Henry Patten (born 6 May 1996) is a British tennis player.

Patten has a career high ATP singles ranking of 462 achieved on 19 September 2022. He also has a career high doubles ranking of 64 achieved on 9 January 2023.

Patten has won ten ATP Challenger doubles titles, all in 2022 with Julian Cash.

Personal
From Manningtree, Patten was educated at Ipswich School and Culford School. He played college tennis at UNC Asheville (2015–2019) and as a postgraduate at Durham University (2019–2020).
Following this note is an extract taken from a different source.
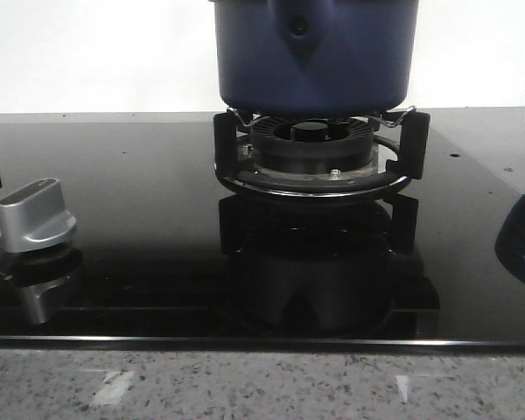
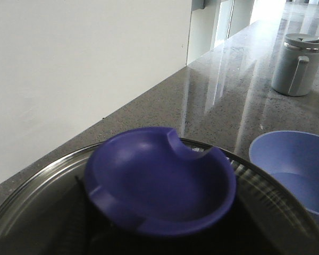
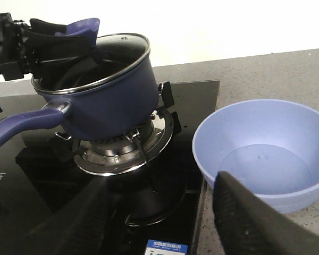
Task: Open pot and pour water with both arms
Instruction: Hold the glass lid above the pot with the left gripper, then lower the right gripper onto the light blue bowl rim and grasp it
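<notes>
A glossy black glass hob (image 1: 114, 262) is set into a speckled grey stone counter (image 1: 262, 385). At its centre sits a round gas burner (image 1: 311, 144) ringed by black metal pan supports (image 1: 416, 140). A silver control knob (image 1: 37, 214) stands near the hob's left edge, mirrored in the glass. To the right, a light blue bowl (image 3: 263, 151) rests on the counter just beside the hob. Farther along the counter stands a grey lidded jug (image 2: 297, 64). A plain white wall (image 1: 87, 52) runs behind.

Pot (image 1: 315, 52): matt navy sides, glass lid (image 3: 109, 50) with metal rim. Hob (image 1: 140, 254): glossy black glass. Knob (image 1: 35, 214): brushed silver. Bench (image 1: 262, 385): speckled stone. Bowl (image 3: 263, 151): smooth matt plastic.
</notes>
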`<state>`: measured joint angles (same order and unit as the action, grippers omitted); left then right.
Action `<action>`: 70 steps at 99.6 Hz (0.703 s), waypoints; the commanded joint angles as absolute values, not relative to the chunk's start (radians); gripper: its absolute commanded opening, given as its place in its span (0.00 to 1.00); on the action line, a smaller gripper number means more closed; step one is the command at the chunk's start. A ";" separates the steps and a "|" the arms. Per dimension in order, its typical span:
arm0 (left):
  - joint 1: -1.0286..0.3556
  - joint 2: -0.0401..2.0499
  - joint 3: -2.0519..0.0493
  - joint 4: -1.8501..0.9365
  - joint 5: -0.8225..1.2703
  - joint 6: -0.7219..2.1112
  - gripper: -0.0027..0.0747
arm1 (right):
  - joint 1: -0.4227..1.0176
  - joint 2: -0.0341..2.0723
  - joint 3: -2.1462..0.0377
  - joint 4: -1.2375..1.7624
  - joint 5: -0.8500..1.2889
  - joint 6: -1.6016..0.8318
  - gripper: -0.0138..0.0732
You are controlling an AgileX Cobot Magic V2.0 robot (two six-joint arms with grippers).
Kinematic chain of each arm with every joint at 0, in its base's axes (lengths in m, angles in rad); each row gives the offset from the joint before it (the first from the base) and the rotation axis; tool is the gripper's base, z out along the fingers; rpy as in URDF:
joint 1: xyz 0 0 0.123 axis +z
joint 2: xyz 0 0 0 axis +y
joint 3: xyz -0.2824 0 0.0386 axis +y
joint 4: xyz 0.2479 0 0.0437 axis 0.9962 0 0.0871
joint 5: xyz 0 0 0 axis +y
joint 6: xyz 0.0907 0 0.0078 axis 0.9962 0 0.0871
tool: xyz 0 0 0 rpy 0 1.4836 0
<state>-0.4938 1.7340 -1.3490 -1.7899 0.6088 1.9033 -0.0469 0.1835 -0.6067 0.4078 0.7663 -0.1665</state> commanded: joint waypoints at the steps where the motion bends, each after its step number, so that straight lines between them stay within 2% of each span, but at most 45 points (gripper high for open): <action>1: -0.496 1.657 -1.386 -1.873 0.643 1.892 0.35 | -0.046 0.209 -0.630 0.410 0.689 -0.176 0.61; 34: -0.484 1.585 -1.416 -1.873 0.651 1.878 0.35 | -0.046 0.209 -0.630 0.405 0.682 -0.176 0.61; 70: -0.310 1.433 -1.363 -1.790 0.768 1.705 0.35 | -0.046 0.209 -0.630 0.405 0.682 -0.176 0.61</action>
<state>-0.3462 1.5327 -1.3549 -1.7519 0.7064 1.7446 -0.0469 0.1835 -0.6067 0.3982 0.7596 -0.1665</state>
Patten is also a chess enthusiast, often playing the game while on tour.

Career

College
While at UNC Asheville Patten became the No. 1 ranked NCAA doubles player and placed as high as No. 32 in singles. In 2018 he was the first player in the history of his program to be selected for the singles draw of the NCAA Men's Tennis Championships. At Durham he finished runner-up with Josep  Krstanovic to fellow Durham students Julius Tverijonas and Or Ram-Harel in the 2019 BUCS Men's Doubles Championship.

Doubles performance timeline

Current through the 2023 Australian Open.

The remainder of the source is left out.